Bus terminal employees and drivers, unlike railway personnel, are less likely to know or comprehend English.
The peninsula is surrounded by ferry boats that transport passengers to Korea’s many islands. Incheon, Mokpo, Pohang, and Busan are the major ports. Jeju-do and Ulleungdo are the most popular locations. Busan’s daily domestic route to Jeju Island has restarted. (at the time of writing, April 2013) Near Incheon, there are a number of unknown and beautiful islands that seem to be abandoned.
To drive around South Korea, you’ll need an International Driving Permit (IDP). In general, South Korean roads are in excellent shape, with directional signs in both Korean and English. For approximately a week, vehicle rental prices start at $54,400 per day for the smallest car. In South Korea, traffic flows to the right.
Driving is not advised if you are going in the major cities, particularly Seoul or Busan, since the roads are frequently congested and parking is costly and difficult to come by. In such situations, many drivers become erratic, weaving in and out of traffic. When traffic lights are about to turn red, drivers often attempt to rush past them, and many vehicles (even fully loaded public transport buses) will usually go through the lights after they have turned red, whether or not people are in the crosswalk.
It’s worth noting that Koreans see traffic laws as recommendations only, and they don’t expect to be fined for parking illegally or running a red light.
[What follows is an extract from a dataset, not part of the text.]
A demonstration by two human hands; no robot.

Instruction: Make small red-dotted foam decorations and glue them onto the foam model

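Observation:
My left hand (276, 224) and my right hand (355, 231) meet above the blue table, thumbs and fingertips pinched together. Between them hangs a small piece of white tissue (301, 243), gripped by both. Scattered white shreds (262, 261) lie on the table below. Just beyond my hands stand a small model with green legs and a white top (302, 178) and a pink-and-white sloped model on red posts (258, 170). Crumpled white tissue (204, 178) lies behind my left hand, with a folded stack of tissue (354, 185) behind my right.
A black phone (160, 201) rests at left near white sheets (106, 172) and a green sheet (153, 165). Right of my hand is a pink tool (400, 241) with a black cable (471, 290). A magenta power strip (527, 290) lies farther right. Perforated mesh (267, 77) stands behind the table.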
This implies that if you want to drive, you’ll have to be aggressive and drive through a junction, forcing other drivers to yield.
While traveling Seoul or Busan, a GPS is strongly advised. Lanes terminate or change into bus lanes with little to no notice, and the nearest spot to do a U-turn may not always be apparent. Staying in the center lane is a good rule of thumb since vehicles will often park illegally in the right lane, while the left lane will abruptly stop. Google Maps does not provide driving instructions in South Korea due to strict national security regulations that require navigation processing to be done on local servers. Waze and Kimgisa are two free alternatives (now KakaoNavi).
Taxis are a handy, though rather expensive, mode of transportation in cities, and are often the only feasible method to go there. Even in large cities, getting an English-speaking taxi driver is very rare, therefore you’ll need to have the name of your location written in Korean to show your taxi driver. In case you get lost, have your hotel’s business card to show the taxi driver.
While legally unlawful, short-distance fares may be refused service by taxi drivers, especially lower-flagfall white cabs on busy Friday or Saturday evenings. To combat this, write your destination (hotel name or just gu and dong, in Korean, of course) in strong black ink on a big A4 piece of paper and hold it up to the traffic. Passing taxi drivers who are responding to long-distance calls or who have room in their cab in addition to an existing fare in that direction may often pick you up en route.
When hailing a taxi, be sure you wave your hand over with all of your fingers extended downwards and beckoning, rather than upwards as in the Western manner (this style is reserved for animals).